The basic idea of regression is that the probability distribution of $y$ depends on $x$: there is some family of distributions $P_x(y)$. It's generally assumed that these distributions are all normal with a constant standard deviation (homoscedasticity), leaving only the mean as depending on $x$: $p(Y=y) = N(\mu_x,\sigma)$. With continuous data, you typically get only one $y$ for finitely many $x$, and no $y$ for the rest, making estimating $\mu_x$ by just looking at your sample $y$ for that $x$ unworkable.
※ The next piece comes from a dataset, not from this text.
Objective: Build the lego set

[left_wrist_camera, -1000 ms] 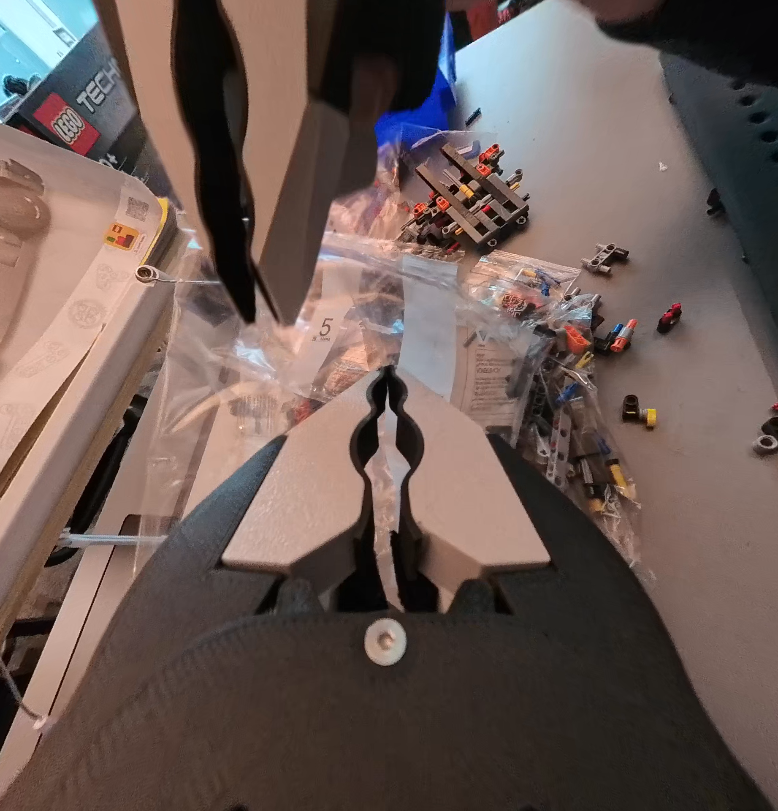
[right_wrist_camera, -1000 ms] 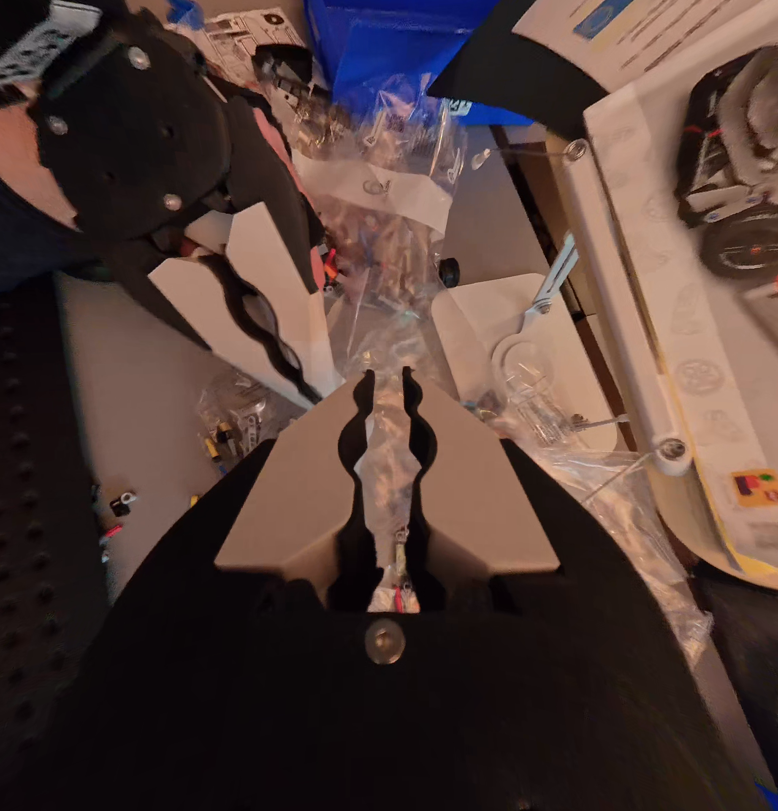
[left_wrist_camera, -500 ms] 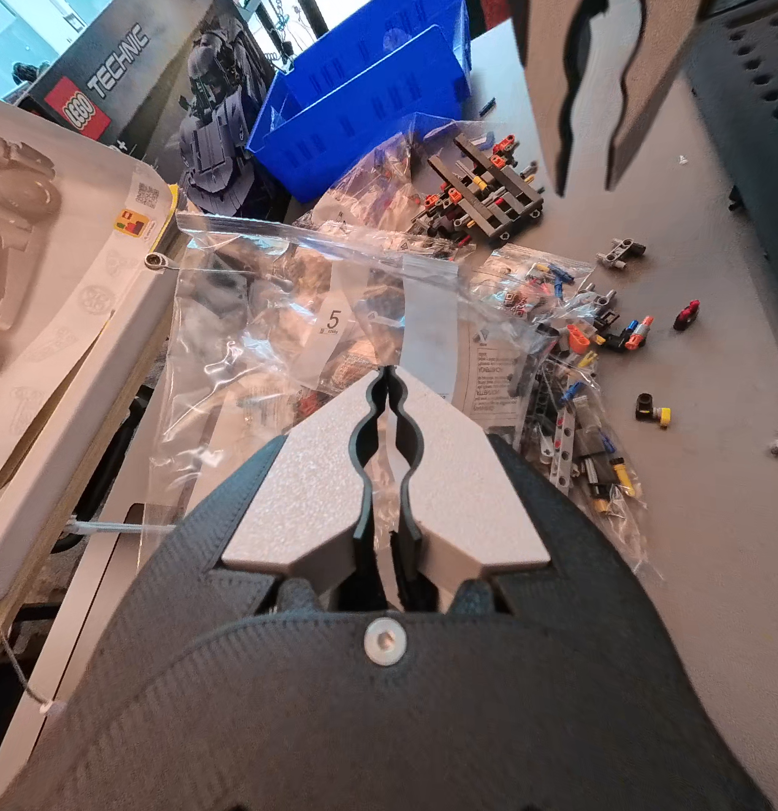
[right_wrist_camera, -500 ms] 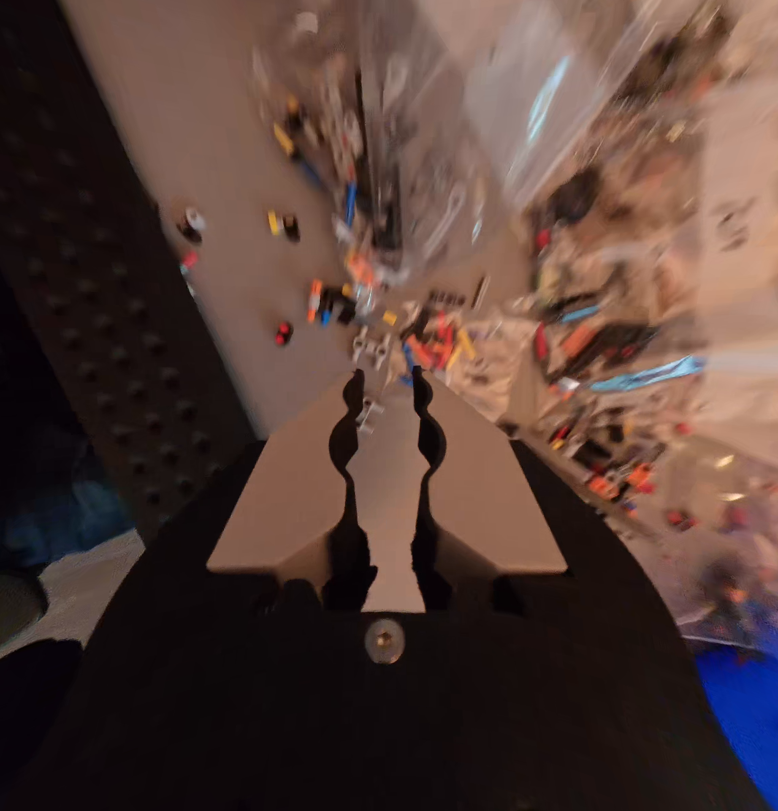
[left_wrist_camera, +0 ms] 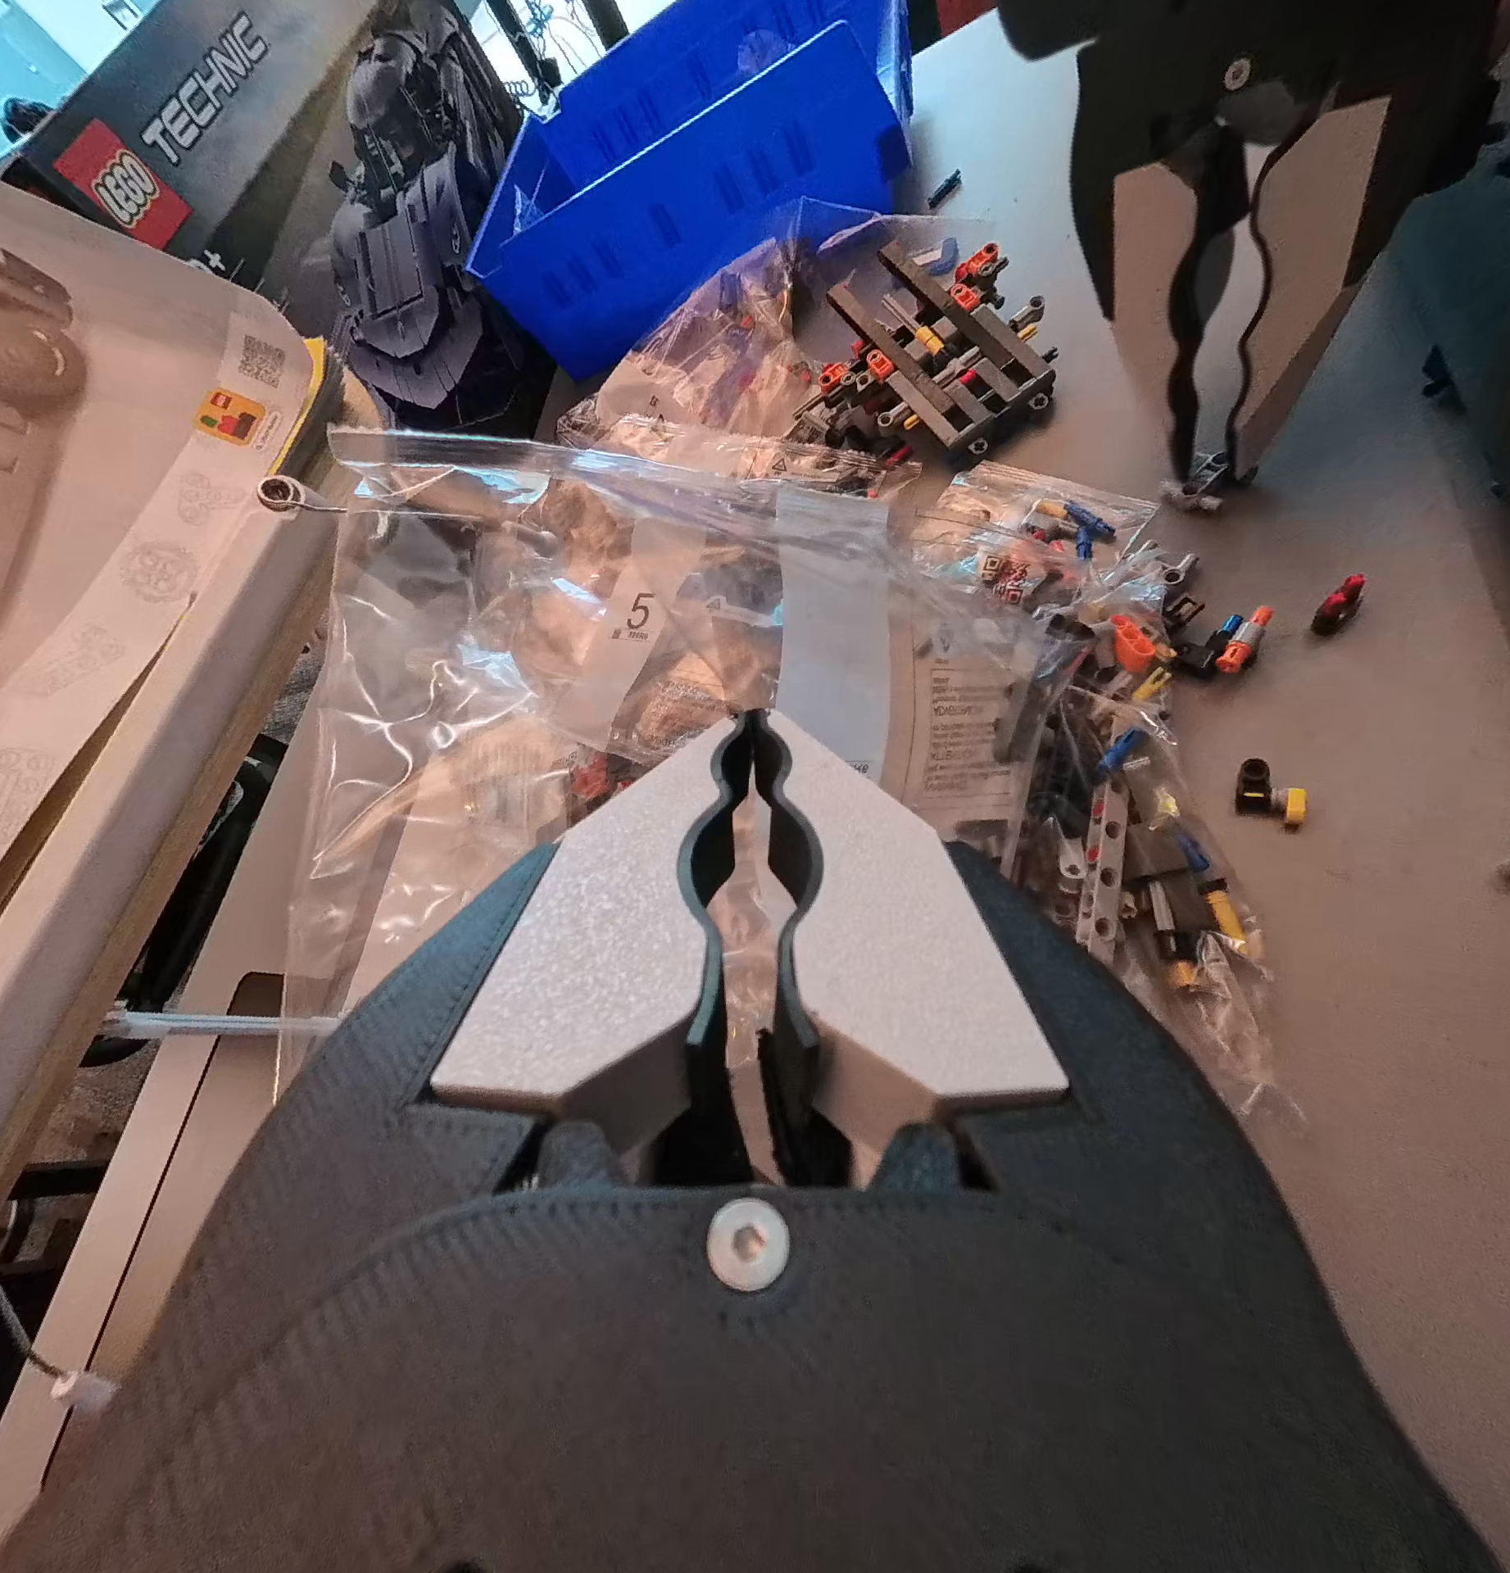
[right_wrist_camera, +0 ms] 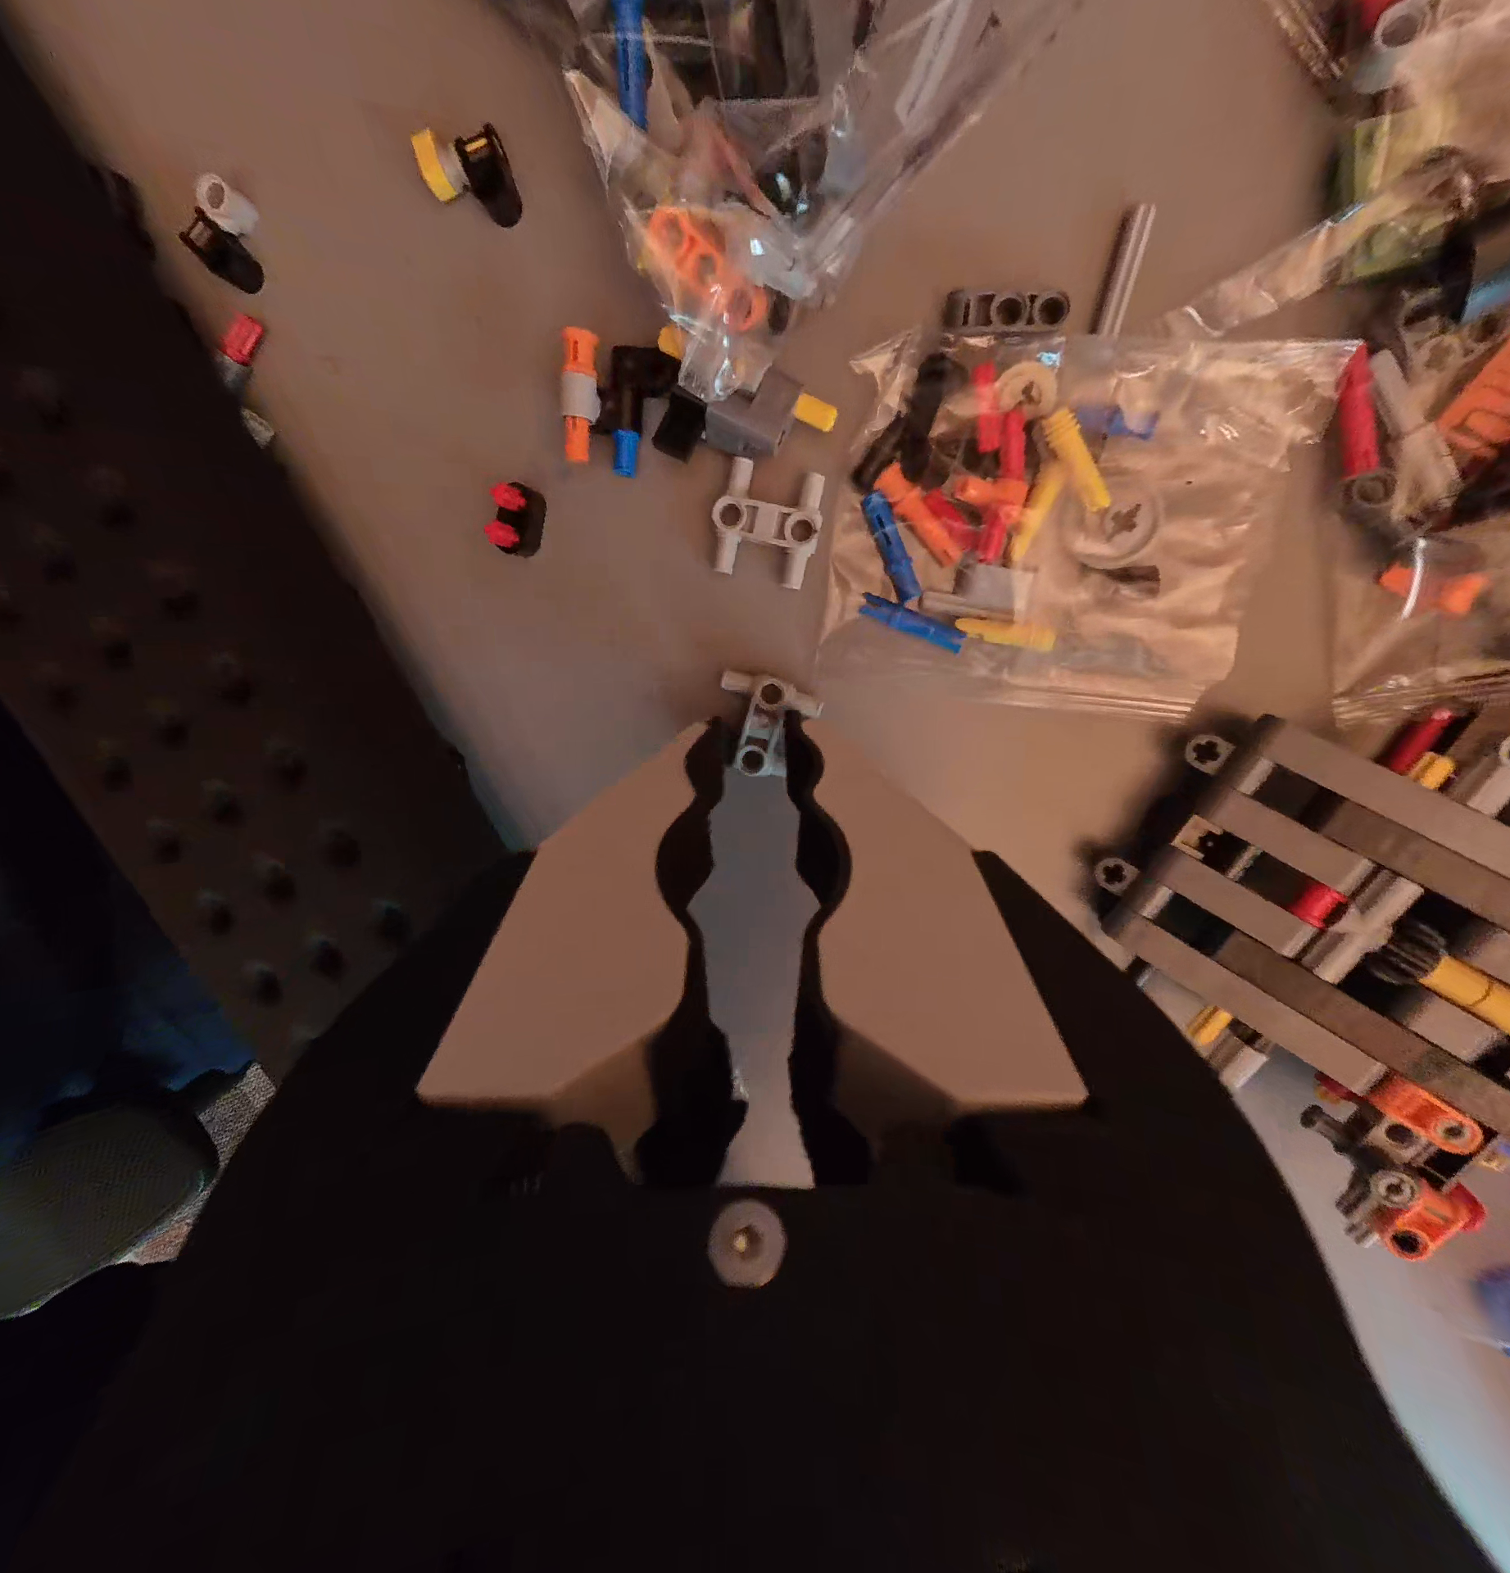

So a further assumption is often made that $u_x$ is a simple linear function of $x$, so that $p(Y=y) = N(mx+b,\sigma)$ for some numbers $m, b, \sigma$. The linear regression formula then gives you an estimate of $m$ (slope) and $b$ (intercept) for your data.
Here, you seem to have highly skewed data, and there seems to be a general trend of decreasing spread, so if you were to use linear regression, the normality and homoscedasticity assumptions would be problematic. But you appear to have a large dataset for each value of $x$. So to estimate $\mu$ for a particular $x$, there is no need to use the linear regression formula; you can simply take $\bar y$ for each $x$. Which is more informative for predicting a $y$ for $x=4$: looking at the $y$ values for $x=4$, or looking at the $y$ values for $x=3$ and $x=5$, and trying interpolate between them?
You may want to show summary statistics other than just $\bar y_x$. A box plot can show meadian and quartiles, for instance. You might also want to represent the standard deviation somehow.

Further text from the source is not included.